I'm guessing that what I saw was a full-sized drexelii who had been stuffing itself on somebody's blueberry bush, along with twenty or forty of its siblings. Squick per-yuckety urgh ugh ick, but no long-term damage, and little risk that this native species will proliferate and be more of a nuisance next year. All three yellow-necked Datanas and several of the other species are fairly common throughout Eastern and Central North America, but none of them seems to overpopulate in Virginia. As with integerrima, if we see them one year, that does not mean we're likely to see them again next year. Apparently our birds aren't intimidated by their group-squirming display.

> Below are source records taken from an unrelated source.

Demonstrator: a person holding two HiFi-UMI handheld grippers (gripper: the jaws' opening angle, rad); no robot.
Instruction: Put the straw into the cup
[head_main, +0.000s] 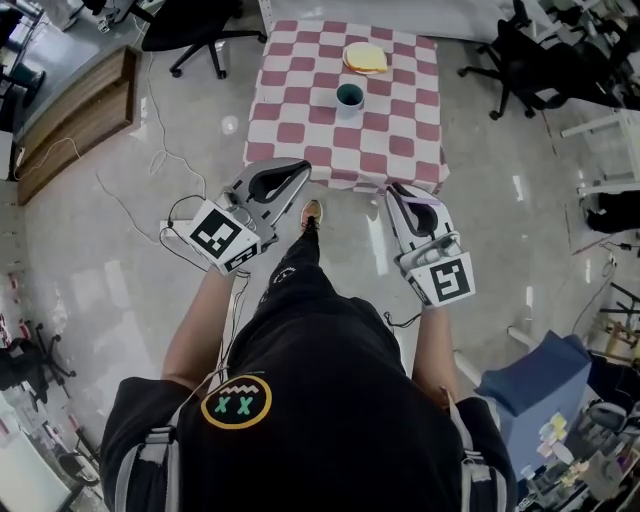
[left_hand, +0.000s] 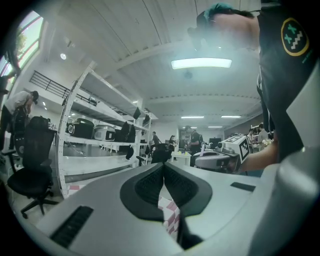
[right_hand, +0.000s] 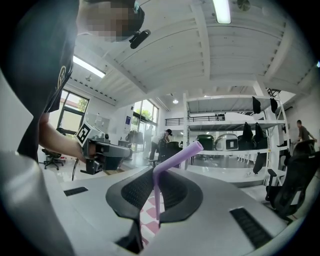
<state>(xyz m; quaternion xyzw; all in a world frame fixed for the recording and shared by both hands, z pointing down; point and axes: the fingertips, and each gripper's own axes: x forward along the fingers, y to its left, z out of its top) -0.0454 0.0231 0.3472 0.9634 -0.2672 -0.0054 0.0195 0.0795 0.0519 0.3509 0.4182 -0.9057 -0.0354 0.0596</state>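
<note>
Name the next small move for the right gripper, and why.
Probably carry the right gripper forward over the red-and-white checkered table toward the teal cup. Its jaws already pinch the purple bendy plastic straw, but the cup stands mid-table, well beyond the gripper.

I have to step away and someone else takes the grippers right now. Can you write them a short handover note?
Left gripper: shut, nothing in it.
Right gripper: shut on the purple straw, gripped on its stem below the bend.
Cup: upright on the checkered table, ahead of both grippers, no straw in it.
Done: straw picked up.
Left: step up to the table, lower the straw into the cup, let go.
</note>
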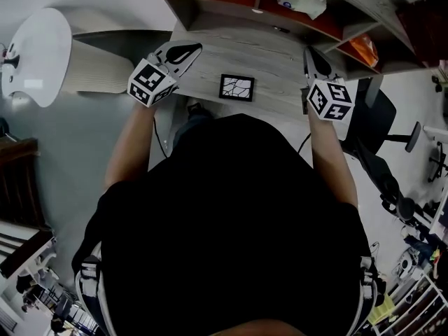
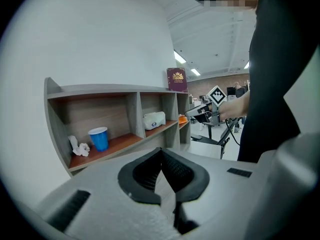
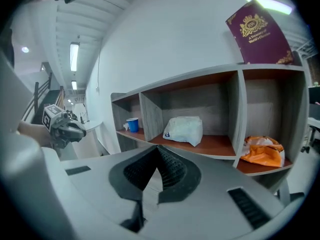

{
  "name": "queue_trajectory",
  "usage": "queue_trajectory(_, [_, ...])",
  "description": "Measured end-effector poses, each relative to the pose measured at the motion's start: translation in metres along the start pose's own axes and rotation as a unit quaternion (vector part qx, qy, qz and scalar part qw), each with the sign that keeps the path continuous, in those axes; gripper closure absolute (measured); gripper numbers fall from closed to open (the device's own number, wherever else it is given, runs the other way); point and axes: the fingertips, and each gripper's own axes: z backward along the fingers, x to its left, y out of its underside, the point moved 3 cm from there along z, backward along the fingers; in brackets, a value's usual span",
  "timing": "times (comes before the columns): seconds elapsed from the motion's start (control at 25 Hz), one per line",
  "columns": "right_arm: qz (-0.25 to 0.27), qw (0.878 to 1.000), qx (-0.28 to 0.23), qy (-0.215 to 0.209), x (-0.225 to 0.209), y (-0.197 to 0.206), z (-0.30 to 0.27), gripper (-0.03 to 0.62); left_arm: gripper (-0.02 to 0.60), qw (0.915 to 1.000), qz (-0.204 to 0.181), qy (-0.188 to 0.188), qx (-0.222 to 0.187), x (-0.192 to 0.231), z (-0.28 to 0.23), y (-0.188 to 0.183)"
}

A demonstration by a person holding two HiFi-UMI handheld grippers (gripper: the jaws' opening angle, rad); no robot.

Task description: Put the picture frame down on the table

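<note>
The small black picture frame (image 1: 236, 87) lies flat on the grey wooden table (image 1: 273, 54), between my two grippers and touched by neither. My left gripper (image 1: 187, 50) hovers over the table's left side, to the left of the frame. Its jaws are shut with nothing between them, and their tips meet in the left gripper view (image 2: 161, 152). My right gripper (image 1: 309, 56) is held at the table's right side, right of the frame, also shut and empty (image 3: 157, 149). Neither gripper view shows the frame.
A shelf unit (image 1: 329, 26) stands at the back of the table. It holds a blue cup (image 2: 99, 138), crumpled tissue (image 2: 78, 146), a white bag (image 3: 183, 130) and an orange bag (image 3: 262, 152), with a maroon book (image 3: 260, 34) on top. An office chair (image 1: 381, 142) stands to the right.
</note>
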Motion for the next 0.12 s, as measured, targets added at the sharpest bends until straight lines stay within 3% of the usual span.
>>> queue_trajectory(0.12, [-0.002,1.0,-0.004,0.001,-0.0033,-0.0022,0.0078,0.588,0.565,1.0,-0.006,-0.005,-0.005,-0.0044,0.0043,-0.0079])
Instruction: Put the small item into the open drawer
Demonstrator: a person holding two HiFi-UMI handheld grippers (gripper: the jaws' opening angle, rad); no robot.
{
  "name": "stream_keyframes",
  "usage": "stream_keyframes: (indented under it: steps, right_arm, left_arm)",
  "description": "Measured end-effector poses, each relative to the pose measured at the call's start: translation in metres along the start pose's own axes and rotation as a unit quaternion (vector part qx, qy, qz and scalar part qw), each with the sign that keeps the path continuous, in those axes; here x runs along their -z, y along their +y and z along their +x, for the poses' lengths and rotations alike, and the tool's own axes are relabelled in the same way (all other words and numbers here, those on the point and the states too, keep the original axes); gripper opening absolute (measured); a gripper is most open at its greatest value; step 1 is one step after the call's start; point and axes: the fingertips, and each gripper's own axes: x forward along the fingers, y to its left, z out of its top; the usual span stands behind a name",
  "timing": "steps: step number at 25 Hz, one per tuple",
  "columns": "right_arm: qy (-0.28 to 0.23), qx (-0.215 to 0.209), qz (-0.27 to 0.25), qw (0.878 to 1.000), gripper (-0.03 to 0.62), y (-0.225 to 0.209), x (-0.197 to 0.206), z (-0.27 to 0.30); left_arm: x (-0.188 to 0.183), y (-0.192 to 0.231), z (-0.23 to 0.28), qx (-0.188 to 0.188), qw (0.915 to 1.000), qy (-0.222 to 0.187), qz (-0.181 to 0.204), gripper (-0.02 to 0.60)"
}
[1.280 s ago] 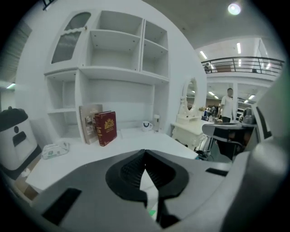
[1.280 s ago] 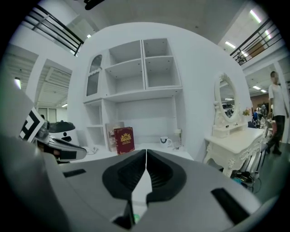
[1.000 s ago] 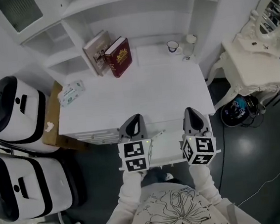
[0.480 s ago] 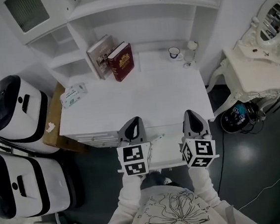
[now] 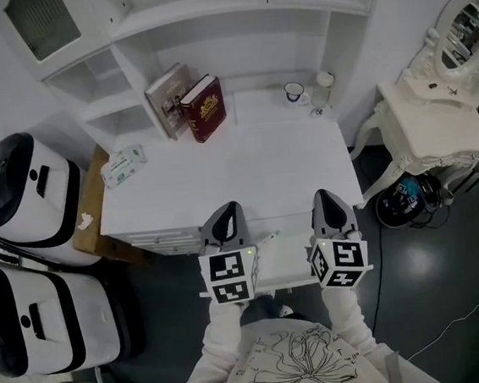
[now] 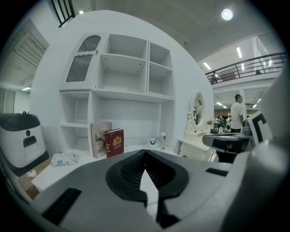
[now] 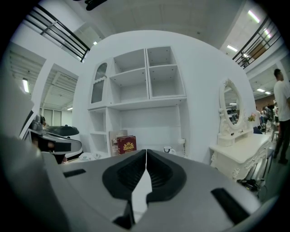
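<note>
Left gripper (image 5: 228, 207) and right gripper (image 5: 324, 194): both with jaws pressed together, nothing pinched, side by side above the open drawer (image 5: 291, 260) at the desk (image 5: 246, 169) front. Between them, at the drawer's rear edge, a thin pale item (image 5: 267, 239). Farther back: 2 books (image 5: 190, 105), mug (image 5: 295, 93), tissue pack (image 5: 123, 165).

Bright, even light from a ceiling lamp (image 6: 226, 14) leaves the white bench (image 5: 237, 170) nearly shadowless, while both gripper views bulge fisheye-wise, with black vignetted corners.
</note>
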Motion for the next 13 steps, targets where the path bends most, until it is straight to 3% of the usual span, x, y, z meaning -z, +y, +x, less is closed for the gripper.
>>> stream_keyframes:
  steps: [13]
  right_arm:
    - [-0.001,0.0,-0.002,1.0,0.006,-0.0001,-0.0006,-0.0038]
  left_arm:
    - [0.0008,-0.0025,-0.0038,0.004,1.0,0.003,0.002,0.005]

I checked...although some people have described some of the Datanas as orange and black, they're another species that might stray onto a hibiscus bush during that final stage when caterpillars look for places far from their homes to pupate, but none of the Datanas is reported to eat hibiscus.

On the whole, the Datana I saw this morning seems to have been a harmless individual animal, doing its bit to maintain its species' insignificant place in our ecology by removing itself from the gene pool at an early age.

It would have been interesting, though, to have found clear descriptions of all the Datanas at all stages of their economically insignificant lives.